24 de mai. de 2013

O rei da solidão

Encontrei na mochila um velho conto escrito em algum momento de desvario. É um conto cruel e de tão cruel o autor criou um final feliz cruel de forçado.


Ele é o rei!

Do trono no centro de seu castelo inexpugnável e frio ele contempla seu passado. Passado que o levou até aquela posição. E do seu grandioso passado repleto de histórias insanas e trágicas, cuja vítima final era a si próprio, lembrou.

E relembra de uma bela acompanhante que encontrou em um orelhão do bairro oriental. A descrição de uma jovem loira o agradou e os custos envolvidos também eram atrativos para sua situação falimentar após o término de mais uma desastrosa paixão. Anotou o número e lá foi ele ao encontro da bela que não imaginara tão bela como realmente era, como era costume na propaganda naquele ramo de negócios.

Ao chegar ao nobre edifício em pedaços se dirigiu até o apartamento indicado e bateu na porta. Foi atendido surpreendentemente por uma loira magra (até demais lhe pareceu) de mais de um metro e setenta, peitos pequenos e cintura fina mas daquele formato de mulher que já tivera filhos. Ele certificou-se de seu nome fantasia e se dirigiram até um dos minúsculos quartos daquela república. A caminho, ela na frente também reparou no bonito andar e no bumbum também pequeno mas aparentemente durinho. Como dizem no ramo, pensou: me dei bem.

Chegando ao quarto havia somente uma pequena e velha cama e uma cômoda. Em seguida olhou e não conseguiu não notar o olhar triste e distante enquanto ela já se despia mecanicamente.
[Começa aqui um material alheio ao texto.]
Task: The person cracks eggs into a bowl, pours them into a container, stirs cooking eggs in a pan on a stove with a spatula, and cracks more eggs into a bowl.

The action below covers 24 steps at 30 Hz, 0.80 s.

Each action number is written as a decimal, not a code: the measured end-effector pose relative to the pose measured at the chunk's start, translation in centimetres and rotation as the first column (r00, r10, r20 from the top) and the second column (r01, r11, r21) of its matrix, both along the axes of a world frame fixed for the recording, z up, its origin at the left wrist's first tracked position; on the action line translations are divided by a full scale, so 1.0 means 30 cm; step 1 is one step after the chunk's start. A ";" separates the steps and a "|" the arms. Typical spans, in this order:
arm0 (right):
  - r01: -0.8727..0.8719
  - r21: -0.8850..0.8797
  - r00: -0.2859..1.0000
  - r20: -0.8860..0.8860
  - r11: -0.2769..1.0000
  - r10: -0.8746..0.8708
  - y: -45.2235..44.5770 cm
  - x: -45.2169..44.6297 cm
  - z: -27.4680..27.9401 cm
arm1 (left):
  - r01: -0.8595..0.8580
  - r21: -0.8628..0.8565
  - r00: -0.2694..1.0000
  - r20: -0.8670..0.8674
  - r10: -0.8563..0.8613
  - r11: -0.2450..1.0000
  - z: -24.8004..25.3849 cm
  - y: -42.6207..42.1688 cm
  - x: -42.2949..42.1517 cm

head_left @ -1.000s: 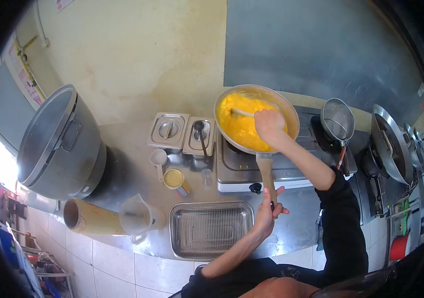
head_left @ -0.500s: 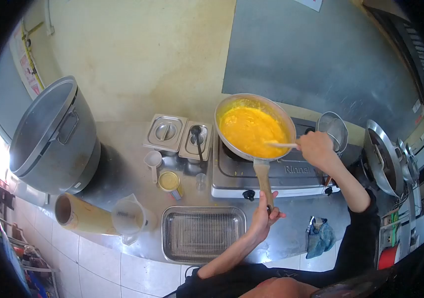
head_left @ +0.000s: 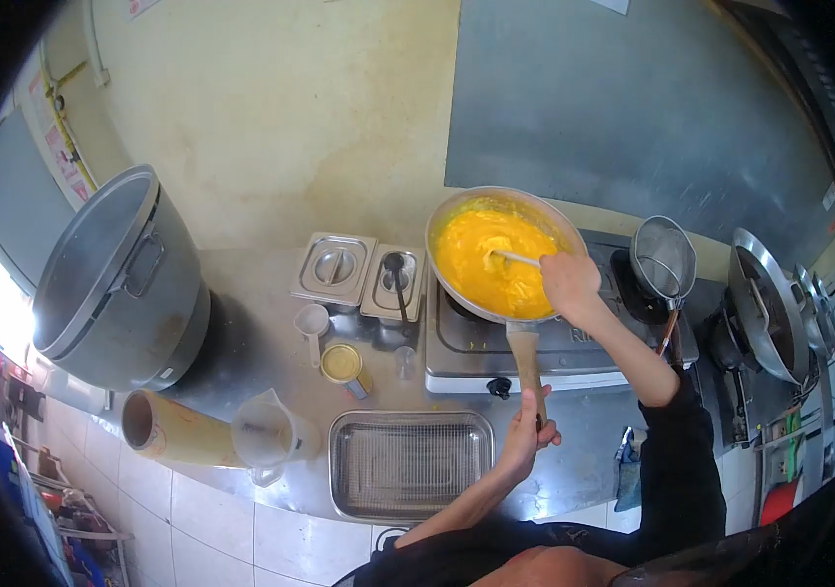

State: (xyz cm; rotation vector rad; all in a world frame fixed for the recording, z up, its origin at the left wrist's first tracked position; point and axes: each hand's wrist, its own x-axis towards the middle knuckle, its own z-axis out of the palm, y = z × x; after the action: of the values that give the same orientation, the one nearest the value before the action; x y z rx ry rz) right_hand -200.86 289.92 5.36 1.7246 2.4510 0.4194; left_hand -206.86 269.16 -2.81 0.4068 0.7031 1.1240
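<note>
On the gas stove point(head_left: 466, 362) sits a frying pan point(head_left: 527, 357) with a long wooden handle that points toward me. A thick, bright yellow-orange mixture point(head_left: 471, 230) fills much of it, with streaks and lumps around the centre. My left hand point(head_left: 525, 440) is closed around the end of the handle. Over the pan's right side, my right hand point(head_left: 572, 287) grips a pale spatula point(head_left: 518, 258); its lower end is sunk in the mixture, so its shape is hidden.
Left of the stove are two steel containers point(head_left: 334, 266), a measuring scoop point(head_left: 312, 319), an open can point(head_left: 343, 364) and a rack tray point(head_left: 410, 509). A plastic jug point(head_left: 266, 430) and big pot point(head_left: 124, 293) stand further left. A strainer point(head_left: 663, 249) and wok point(head_left: 765, 303) are right.
My right hand has moved left over the pan, carrying the spatula from the right edge toward the mixture's centre. The mixture is now more streaked. My left hand stays on the handle.
</note>
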 end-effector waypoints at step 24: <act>-0.022 -0.240 0.960 0.265 0.971 0.087 -0.163 0.105 0.450 | 0.148 -0.128 0.976 0.179 -0.124 0.981 -0.031 0.038 -0.032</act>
State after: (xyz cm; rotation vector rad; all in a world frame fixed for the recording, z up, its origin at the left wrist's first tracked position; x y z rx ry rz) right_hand -197.71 285.03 18.87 1.4047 2.2509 0.3313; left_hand -207.84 270.30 -3.74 0.2319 0.5906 0.9603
Desde aquele momento ele a tratou como uma princesa e em troca deu e recebeu o que fora buscar.

O tempo passou num segundo e como naquele mundo os horários eram cronometrados aproveitou os minutos restantes para conhecer aquela princesa perdida.
Descobriu que moravam em cidades próximas daquela república do minuto, e mais, apenas três estações os separavam.
Ela também tinha uma filha pequena que amava muito, tanto que ao contar não resistiu, levantou-se, desfilou nua com dois passos até chegar à bolsa e mostrar as fotos da pequena princesa cujo pai a abandonou, fato que e a levou a tomar medidas extremas para manter a casa alugada, pagar a creche da menina e comprar roupas e alimento.
Ele também contou suas bobeiras e riram-se das próprias desgraças.

Mas o tempo, o maldito tempo, abreviou aquele encontro, no momento em que sobressaltada ela viu as horas no velho relógio Orient dele. Assim, ele se despediu com um beijo naquela rosto corado e perguntou se ela gostaria de sair com ele de "outra forma", recebendo um sim sem jeito, mas acompanhado de um sorriso que lhe parecia inesquecível.

Dias depois ele ligou para ela e começaram a conversar. De início ela não parecia acreditar no convite, mas ele disse que no final de semana iriam ao cinema e que ligaria de volta.
O fim de semana chegou, passou e ele não ligou.

Mesmo interessado naquela mulher ele enfrentou como pôde seus preconceitos contrários as chamadas mulheres da vida. Tentou argumentar contra sua mentalidade cristã dizendo que iria ser o salvador daquela alma pecadora. Usava argumentos absurdos e julgamentos idem em sua defesa, afinal de contas, como poderia um pecador salvar uma pecadora? Por fim, naquele emaranhado confuso que era sua mente naquele momento, pensou ter convencido a si próprio que o que importava era que se sentiu feliz junto daquela mulher e que valeria a pena avançar e a rever por muitos outros dias, e só ele beijá-la todos os dias em todos os horários possíveis.
De nada adiantou essa decisão, como vimos, pois nada fez para realizá-la.

Passados tantos anos ele já não se lembra muito bem daquele rosto e nem ao menos do nome verdadeiro que ela lhe dissera na primeira ligação após aquele encontro.
Seu agir fora cruel não só com a princesa do pequeno quarto, mas fora cruel com uma parte dele mesmo.
E mais uma vez, como era comum, ele sentiu aquela pontada rude e dolorosa em seu coração despedaçado por tantas más decisões e rompimentos.
E o grande rei permaneceu em seu trono de solidão imóvel relembrando outros amores perdidos até o dia que seu coração finalmente o abandonou.


Janeiro de 2012


Com pena de alma penada como esta fiz um final alternativo:

Mas de repente as batidas voltaram. Ele se levantou tempos depois um amor novo encontrou e radiante aquela mulher abraçou até o final de seus agora alegres dias nos campos da periferia de um reino de outro rei louco.